The rather drastic police state methods necessary for the formation of the Enclaves was now giving way
in some of them to a more lenient form of government, albeit a much regulated and in some ways a more
limited one. In particular, control of the land and sea outside the Enclaves was no longer a given.
Dolphins, for instance, were adamantly opposed to deep sea fishing and had made it so prohibitively
expensive that it had almost ceased. Also, cross country travel other than by air was dangerous and
almost unheard of. Even air travel was limited mostly to vital cargo handling. The only regularly scheduled
passenger service was to and from the major Enclaves and from the east and west spaceports. As a
result, each Enclave was gradually developing a unique culture of it's own.

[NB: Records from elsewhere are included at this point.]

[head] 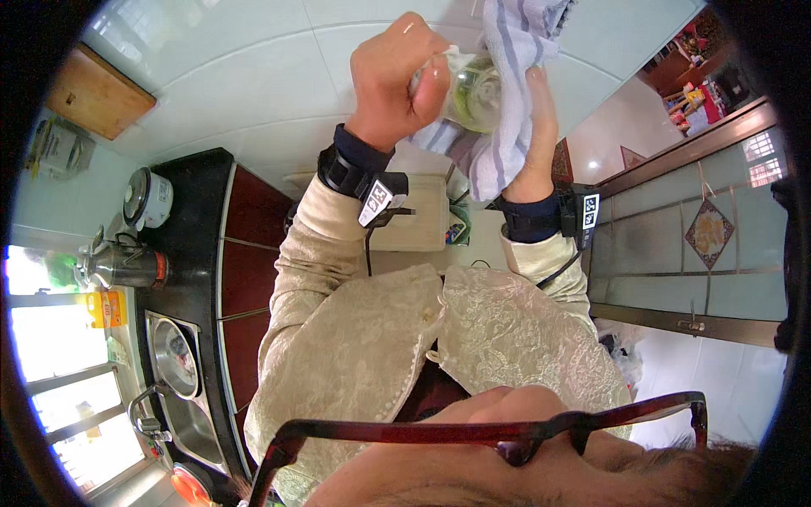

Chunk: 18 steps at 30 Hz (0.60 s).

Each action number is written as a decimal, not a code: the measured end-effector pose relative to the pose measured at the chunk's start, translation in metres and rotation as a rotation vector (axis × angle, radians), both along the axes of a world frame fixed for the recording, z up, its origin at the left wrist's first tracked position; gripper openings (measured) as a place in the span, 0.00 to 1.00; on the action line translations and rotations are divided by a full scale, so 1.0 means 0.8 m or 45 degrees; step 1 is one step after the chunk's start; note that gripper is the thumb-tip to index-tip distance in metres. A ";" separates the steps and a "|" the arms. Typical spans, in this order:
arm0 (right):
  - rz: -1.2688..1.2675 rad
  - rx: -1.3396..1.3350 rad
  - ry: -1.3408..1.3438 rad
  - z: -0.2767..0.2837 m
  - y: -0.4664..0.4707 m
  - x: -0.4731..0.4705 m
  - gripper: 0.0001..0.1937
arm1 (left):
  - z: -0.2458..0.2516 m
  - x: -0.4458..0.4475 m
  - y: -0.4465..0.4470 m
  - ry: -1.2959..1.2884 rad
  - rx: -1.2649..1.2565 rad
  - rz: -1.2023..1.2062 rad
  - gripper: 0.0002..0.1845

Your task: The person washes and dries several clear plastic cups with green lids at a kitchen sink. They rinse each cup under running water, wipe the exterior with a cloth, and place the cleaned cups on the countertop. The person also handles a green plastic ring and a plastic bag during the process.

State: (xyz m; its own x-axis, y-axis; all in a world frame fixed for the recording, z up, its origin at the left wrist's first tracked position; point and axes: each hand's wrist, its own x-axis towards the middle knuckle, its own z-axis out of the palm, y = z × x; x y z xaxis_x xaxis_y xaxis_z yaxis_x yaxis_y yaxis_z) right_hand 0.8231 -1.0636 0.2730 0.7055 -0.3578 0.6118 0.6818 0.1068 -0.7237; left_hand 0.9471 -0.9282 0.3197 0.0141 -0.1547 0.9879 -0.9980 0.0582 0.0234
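My left hand [400, 79] is closed in a fist at the near-left side of a clear glass [475, 95] with a greenish tint, and its thumb lies against the glass. A scrap of white cloth shows beside its fingers. A white towel with grey-violet stripes [507, 114] drapes over the glass's right side and hangs below it. From behind the towel my right hand [542, 120] presses it to the glass; most of its fingers are hidden. Both wrists carry dark bands with small devices.
A black counter [190, 253] runs along the left, bearing a rice cooker [147, 198], a metal kettle [123, 263] and a sink [190, 428] holding a steel basin [175, 358]. A wooden board [98, 92] is at upper left. A glazed door [684, 234] stands at right.
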 end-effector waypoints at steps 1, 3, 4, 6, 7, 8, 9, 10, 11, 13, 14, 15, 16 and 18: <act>0.031 0.239 0.149 0.003 -0.002 0.006 0.27 | 0.001 -0.001 -0.003 0.003 -0.031 -0.016 0.03; 0.039 0.330 0.151 0.007 0.000 0.009 0.26 | 0.001 -0.004 -0.005 -0.001 0.004 0.055 0.03; 0.060 0.377 0.108 0.008 0.001 0.010 0.26 | 0.000 -0.006 -0.006 -0.002 0.021 0.090 0.06; -0.049 0.517 0.193 0.010 0.002 0.013 0.27 | -0.001 -0.010 -0.009 0.074 -0.013 0.083 0.04; -0.128 0.545 0.203 0.009 0.002 0.015 0.28 | -0.001 -0.011 -0.012 0.111 -0.030 0.082 0.03; -0.206 0.571 0.213 0.007 0.001 0.018 0.28 | -0.002 -0.011 -0.015 0.147 -0.047 0.077 0.03; -0.231 0.499 0.205 0.006 -0.003 0.022 0.29 | -0.002 -0.012 -0.019 0.184 -0.062 0.073 0.04; -0.254 0.426 0.198 0.004 -0.008 0.027 0.30 | -0.003 -0.013 -0.024 0.222 -0.078 0.069 0.04; -0.277 0.352 0.192 0.001 -0.013 0.030 0.30 | -0.005 -0.013 -0.029 0.249 -0.132 0.056 0.04; -0.457 0.288 0.229 -0.005 -0.019 0.033 0.30 | -0.007 -0.014 -0.038 0.298 -0.239 0.033 0.05; -0.486 0.241 0.214 -0.007 -0.021 0.035 0.30 | -0.008 -0.014 -0.038 0.350 -0.196 0.033 0.06; -0.517 0.194 0.201 -0.009 -0.024 0.036 0.30 | -0.009 -0.014 -0.038 0.404 -0.152 0.032 0.06; -0.519 0.175 0.174 -0.011 -0.023 0.036 0.30 | -0.010 -0.014 -0.037 0.457 -0.110 0.029 0.07; -0.593 0.025 0.142 -0.014 -0.025 0.038 0.30 | -0.013 -0.016 -0.039 0.554 -0.145 -0.007 0.09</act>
State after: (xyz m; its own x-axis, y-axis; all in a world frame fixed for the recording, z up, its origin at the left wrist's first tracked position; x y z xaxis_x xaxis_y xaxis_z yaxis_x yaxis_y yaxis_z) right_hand 0.8536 -1.0833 0.2618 0.5283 -0.6622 0.5314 0.5790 -0.1769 -0.7959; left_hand 0.9341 -0.9594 0.3093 0.4317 -0.0462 0.9009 -0.8964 0.0898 0.4341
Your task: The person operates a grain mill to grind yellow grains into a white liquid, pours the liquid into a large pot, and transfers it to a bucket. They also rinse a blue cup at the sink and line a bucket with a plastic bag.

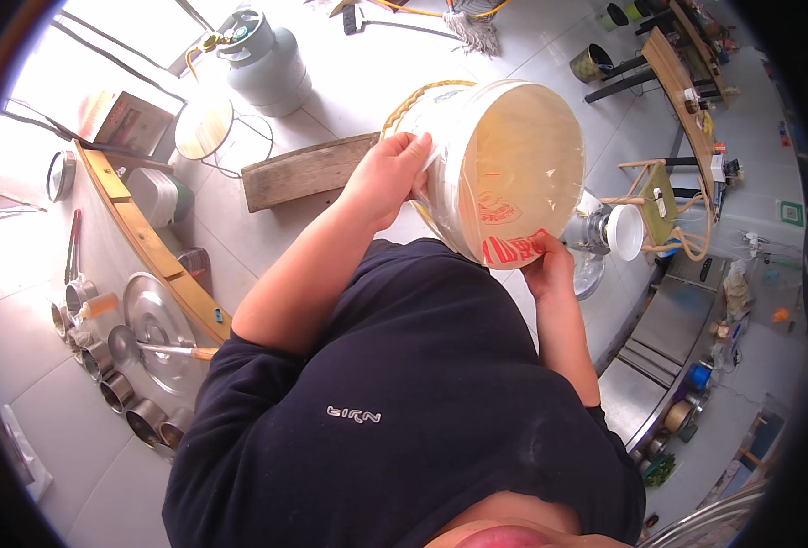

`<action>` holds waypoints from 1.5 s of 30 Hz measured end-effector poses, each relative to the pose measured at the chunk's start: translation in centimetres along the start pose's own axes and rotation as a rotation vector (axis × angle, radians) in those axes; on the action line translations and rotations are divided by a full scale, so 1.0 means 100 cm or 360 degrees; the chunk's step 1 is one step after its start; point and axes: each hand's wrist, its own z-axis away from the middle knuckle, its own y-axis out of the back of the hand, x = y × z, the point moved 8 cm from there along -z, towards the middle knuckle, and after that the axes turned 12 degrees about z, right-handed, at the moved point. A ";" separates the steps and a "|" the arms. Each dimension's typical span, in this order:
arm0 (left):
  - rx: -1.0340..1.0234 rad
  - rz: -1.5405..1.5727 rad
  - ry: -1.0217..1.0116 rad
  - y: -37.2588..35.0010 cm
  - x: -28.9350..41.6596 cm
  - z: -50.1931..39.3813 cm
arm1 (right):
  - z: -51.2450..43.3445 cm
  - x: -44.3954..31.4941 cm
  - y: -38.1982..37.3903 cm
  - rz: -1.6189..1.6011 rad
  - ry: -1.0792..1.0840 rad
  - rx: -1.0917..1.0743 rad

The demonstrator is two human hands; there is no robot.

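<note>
A large white round tub (455, 157) is held tilted in front of me, its tan round face turned toward my view. Clear plastic film (438, 179) with red printing covers it. My left hand (397, 171) grips the film at the tub's left side, thumb on top. At the lower rim, my right hand (551, 267) has its thumb and fingers on the edge. Behind the tub curves a yellow braided band (404, 109); whether it belongs to the tub, I cannot tell. Most of the fingers are hidden.
A wooden plank (308, 171) lies beyond my left arm, near a round stool (205, 129) and a gas cylinder (267, 72). On the left table are a metal lid (157, 308) and a ladle (124, 346). A metal appliance (589, 220) with a white bowl (625, 233) and a stainless counter (674, 318) are right.
</note>
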 end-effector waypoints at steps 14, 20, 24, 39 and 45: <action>-0.0102 -0.0612 -0.0453 -0.048 0.028 -0.019 | -0.010 -0.034 0.009 -0.0115 0.0220 0.0107; -0.0079 -0.0855 -0.0550 -0.055 0.036 -0.030 | -0.005 -0.037 0.008 -0.0142 0.0173 0.0116; -0.0020 -0.0412 -0.0372 -0.054 0.028 -0.030 | -0.004 -0.026 0.005 -0.0302 0.0048 0.0114; -0.0413 -0.0031 0.0029 -0.056 -0.004 -0.008 | 0.000 -0.026 -0.002 -0.0343 -0.0052 0.0045; 0.0089 -0.0211 -0.0171 -0.042 0.002 -0.003 | 0.007 -0.019 -0.010 -0.0259 -0.0176 0.0060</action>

The Houston Enclave, for instance, had a much more southern and Hispanic oriented culture than the
relatively nearby Dallas sanctuary. Houston had gotten most of the surviving refugees from El Paso and
the Golden Triangle when they had finally been abandoned, while Dallas drew it's expanded population
from Oklahoma and the lower Midwest.
Genetic agriculture enabled the Enclaves to survive. It provided them with altered foodstuff of much
higher yield than formerly, rich in protein and vitamins, and resistant to everything except harvesting
robots. Genetic manipulation of food crops kept the Enclaves viable, even though the same sort of
meddling was responsible for their necessity to begin with.
CHAPTER 2
Jamie Da Cruz worried not at all about the historical causes of his present problem. He simply waited
impatiently for the maintenance crew to arrive. He was 36 years old, single, possessed of a 1A genome
(and wonderfully grateful for the sexual implications thereof -- he didn't have to go looking; they came to
him), and employed at a job he loved. He was the director of the agricultural experimentation section of
the genetic engineering department, and the only fly in his ointment was his boss, Carlos Alvarez, who
was behind the times and running scared. Not only that, Alvarez detested enhanced pets in general and
Jamie's pets in particular. If he had his way, every enhanced animal in the enclave would be banished to
the wilds -- or worse. Fortunately for Jamie and his pets, his viewpoint was in the minority. Other, more
liberal leaders still saw the need for enhanced animals, especially the dogs and cats which not only kept
the rodent population of the enclave down to almost nothing, but also were companions of the ranger
security force which patrolled the peripheries of the enclave.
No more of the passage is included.